The initial values for these two variables appear as the 2nd argument to reduce.
   (first
    (reduce
     (fn [[result, pc] inst]

        << MORE CODE >>

     [{} 0] asm))
(Note how the initial values for the variables are placed far from their declaration. If the body is long this can be hard to read. That's the problem Racket's for/fold1 solves.)
Once reduce returns, I call first to discard to the local variable pc and keep just the result.
Filling the body of the loop is straight forward. If the instruction is a label, assoc into the result, otherwise increase pc by one. In either case, I construct a vector containing new values for all the local variables.
     (fn [[result, pc] [_ arg :as inst]]
       (if (is-label? inst)
         [(assoc result arg pc) pc]
         [result (inc pc)]))
This technique can be used to convert any accumulator-with-locals loop into a reduce.
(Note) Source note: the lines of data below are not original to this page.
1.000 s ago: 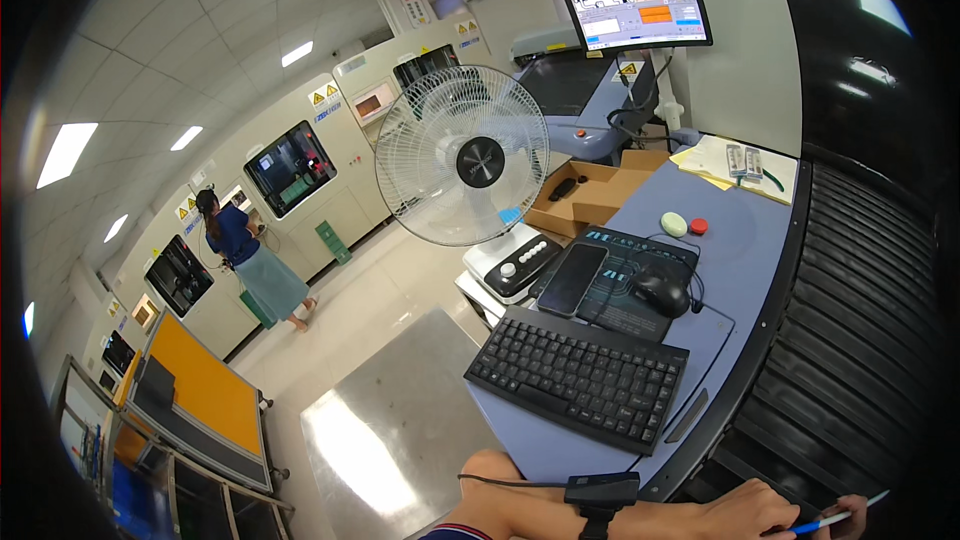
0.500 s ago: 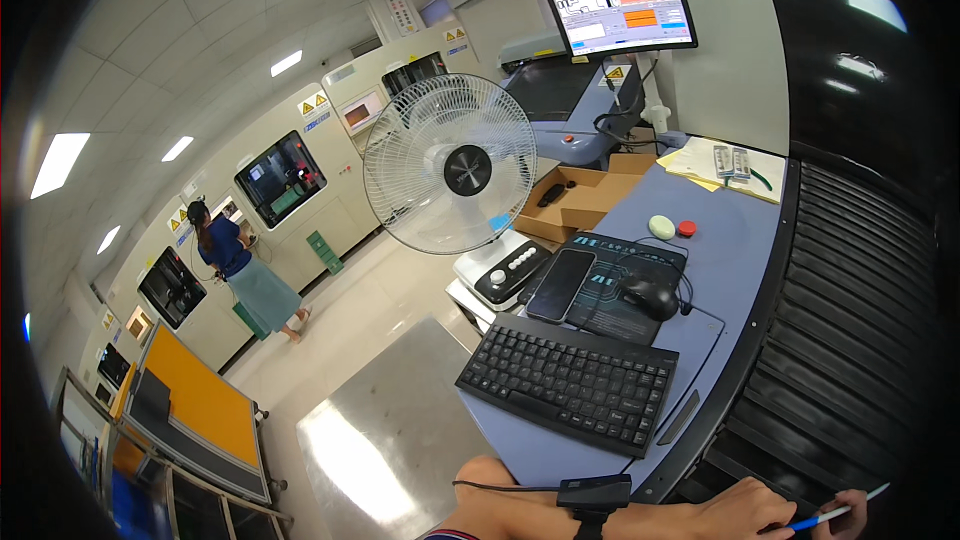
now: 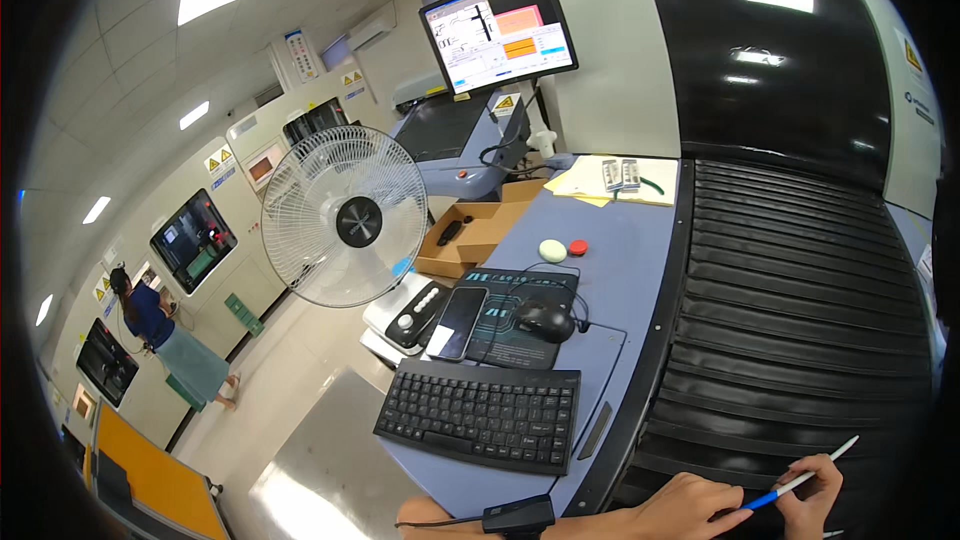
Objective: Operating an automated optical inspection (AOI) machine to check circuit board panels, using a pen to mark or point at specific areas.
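At the lower right, over the black ribbed cover, both my hands hold one slim pen-like stick (image 3: 797, 483), blue at one end and white toward its pointed tip. The blue end is pinched in the curled fingers of my left hand (image 3: 690, 507). My right hand (image 3: 815, 488) grips the white part, and the tip sticks out up and to the right. A small black box (image 3: 518, 514) with a cable is strapped to my left wrist. Whether the stick is a pen or another tool, I cannot tell.
A keyboard (image 3: 480, 415), phone (image 3: 458, 323) and mouse (image 3: 546, 320) lie on the blue bench left of the ribbed cover (image 3: 800, 340). Round green (image 3: 552, 251) and red (image 3: 578, 248) buttons stand behind. Farther left are a fan (image 3: 345, 220) and a person (image 3: 165, 335) at a machine.
The view has swung to the right, so the bench and fan appear farther left. My hands show more fully, still with the stick between them.
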The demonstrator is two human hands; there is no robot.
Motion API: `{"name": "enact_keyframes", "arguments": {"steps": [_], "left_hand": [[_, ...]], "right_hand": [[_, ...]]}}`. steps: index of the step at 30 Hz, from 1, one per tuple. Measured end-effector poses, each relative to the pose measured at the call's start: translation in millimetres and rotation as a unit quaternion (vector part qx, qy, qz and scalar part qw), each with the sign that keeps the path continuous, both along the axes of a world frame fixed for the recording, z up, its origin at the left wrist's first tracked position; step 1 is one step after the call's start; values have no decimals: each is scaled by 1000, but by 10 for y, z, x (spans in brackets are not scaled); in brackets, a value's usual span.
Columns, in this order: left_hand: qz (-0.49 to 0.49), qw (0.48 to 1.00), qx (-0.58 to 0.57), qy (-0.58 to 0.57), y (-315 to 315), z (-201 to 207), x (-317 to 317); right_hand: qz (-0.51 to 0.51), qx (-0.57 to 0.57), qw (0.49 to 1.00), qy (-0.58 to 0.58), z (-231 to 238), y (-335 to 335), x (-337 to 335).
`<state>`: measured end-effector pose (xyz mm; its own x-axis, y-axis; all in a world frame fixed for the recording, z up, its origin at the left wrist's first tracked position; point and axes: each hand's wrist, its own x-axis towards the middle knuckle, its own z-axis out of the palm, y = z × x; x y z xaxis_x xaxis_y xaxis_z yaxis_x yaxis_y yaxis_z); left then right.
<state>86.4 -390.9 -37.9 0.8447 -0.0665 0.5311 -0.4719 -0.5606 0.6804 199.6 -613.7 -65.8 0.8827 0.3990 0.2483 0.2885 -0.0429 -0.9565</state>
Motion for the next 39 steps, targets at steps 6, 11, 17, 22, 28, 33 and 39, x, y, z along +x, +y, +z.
{"name": "enact_keyframes", "arguments": {"steps": [6, 11, 17, 22, 28, 33, 39], "left_hand": [[0, 1000, 5, -2, -9, 14, 6], [-5, 1000, 9, -18, -39, -3, 53], [-26, 1000, 9, -5, 22, 7, -20], [39, 996, -73, -41, 82, 37, -62], [151, 975, -69, -147, 653, 256, -734], [340, 921, -21, -188, 1510, 421, -1292], [519, 833, -85, -169, 2477, 265, -1873]], "right_hand": [[-20, 19, 999, 39, 152, 33, -56], [23, -1, 999, 46, 147, -40, -41], [17, 28, 999, -40, 179, 60, -48], [-6, 7, 999, -48, 101, 185, 73], [1, 18, 980, -197, 575, 406, 104], [21, -19, 933, -360, 1393, 1229, 326], [127, -132, 927, -328, 1061, 2894, 406]]}}
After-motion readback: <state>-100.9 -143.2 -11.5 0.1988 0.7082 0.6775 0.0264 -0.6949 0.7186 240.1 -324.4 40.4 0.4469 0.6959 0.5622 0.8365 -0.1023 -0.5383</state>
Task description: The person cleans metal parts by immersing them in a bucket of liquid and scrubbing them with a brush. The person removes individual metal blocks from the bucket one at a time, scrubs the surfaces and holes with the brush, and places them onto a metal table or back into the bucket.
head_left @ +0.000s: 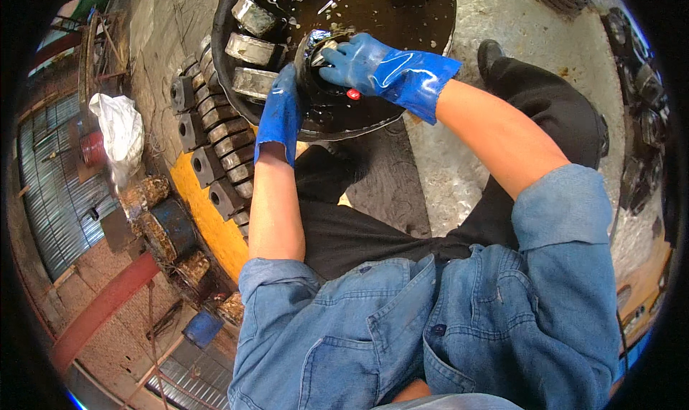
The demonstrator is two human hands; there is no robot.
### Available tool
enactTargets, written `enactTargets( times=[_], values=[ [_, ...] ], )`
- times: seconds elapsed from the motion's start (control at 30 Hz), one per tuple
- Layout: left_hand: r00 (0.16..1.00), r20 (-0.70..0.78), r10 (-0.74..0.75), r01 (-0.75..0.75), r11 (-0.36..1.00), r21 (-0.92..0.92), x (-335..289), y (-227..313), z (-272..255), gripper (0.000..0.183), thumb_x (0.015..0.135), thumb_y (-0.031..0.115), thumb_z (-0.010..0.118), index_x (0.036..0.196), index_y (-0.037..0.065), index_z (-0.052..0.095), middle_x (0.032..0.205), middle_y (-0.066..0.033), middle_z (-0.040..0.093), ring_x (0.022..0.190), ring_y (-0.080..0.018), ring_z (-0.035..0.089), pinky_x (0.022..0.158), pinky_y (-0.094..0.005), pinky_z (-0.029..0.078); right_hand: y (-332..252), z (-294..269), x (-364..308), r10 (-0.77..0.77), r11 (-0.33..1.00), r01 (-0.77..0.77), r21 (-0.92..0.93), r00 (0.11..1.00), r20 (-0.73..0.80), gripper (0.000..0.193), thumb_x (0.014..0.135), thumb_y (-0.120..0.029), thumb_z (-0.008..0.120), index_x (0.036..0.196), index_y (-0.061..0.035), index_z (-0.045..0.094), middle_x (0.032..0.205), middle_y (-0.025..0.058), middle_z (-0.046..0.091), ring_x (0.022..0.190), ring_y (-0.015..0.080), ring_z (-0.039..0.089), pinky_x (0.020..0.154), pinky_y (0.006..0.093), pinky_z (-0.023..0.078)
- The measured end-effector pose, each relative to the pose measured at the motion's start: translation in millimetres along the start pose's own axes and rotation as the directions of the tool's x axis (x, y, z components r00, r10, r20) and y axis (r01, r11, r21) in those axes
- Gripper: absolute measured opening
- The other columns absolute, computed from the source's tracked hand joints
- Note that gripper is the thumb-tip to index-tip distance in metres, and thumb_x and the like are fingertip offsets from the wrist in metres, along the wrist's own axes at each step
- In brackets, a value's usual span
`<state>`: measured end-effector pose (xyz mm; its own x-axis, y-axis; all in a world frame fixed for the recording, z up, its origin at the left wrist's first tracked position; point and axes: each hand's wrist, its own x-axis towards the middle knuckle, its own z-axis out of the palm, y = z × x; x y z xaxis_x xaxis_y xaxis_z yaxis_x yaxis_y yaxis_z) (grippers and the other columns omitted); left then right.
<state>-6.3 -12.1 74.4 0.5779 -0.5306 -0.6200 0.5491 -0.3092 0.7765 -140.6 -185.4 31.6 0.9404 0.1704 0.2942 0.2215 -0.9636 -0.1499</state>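
Note:
A wide round black tub (228, 66) with dark, oily liquid stands in front of me at the top of the view. Over the liquid, my gloved left hand (284, 94) grips the left side of a dark, hollow round metal part (304, 67); most of its fingers are hidden. My gloved right hand (359, 62) reaches into the part's opening, fingers closed round a small pale, shiny item whose kind I cannot make out. A small red spot (353, 93) shows just below the right glove. Inside the tub's left side, several metal blocks (251, 50) sit apart from my hands.
Left of the tub, rows of ribbed metal parts (230, 137) and dark blocks with holes (192, 132) line a yellow board (204, 216). A white sack (118, 130) lies farther left. Dark metal parts (646, 123) are heaped along the right edge.

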Motion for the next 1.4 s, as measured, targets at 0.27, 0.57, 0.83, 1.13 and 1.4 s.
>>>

Here's the full code.
(defn load [asm]
  (defn is-label? [x] (= (first x) :label))
  {:code (filter (complement is-label?) asm)

   :labels
   (first
    (reduce
     (fn [[result, pc] [_ arg :as inst]]
       (if (is-label? inst)
         [(assoc result arg pc) pc]
         [result (inc pc)]))
     [{} 0] asm))})
(println
  (load
   [[:label :entry]
    [:load 0]
    [:load 1]
    [:label :exit]
    [:add]
    [:store 0]]))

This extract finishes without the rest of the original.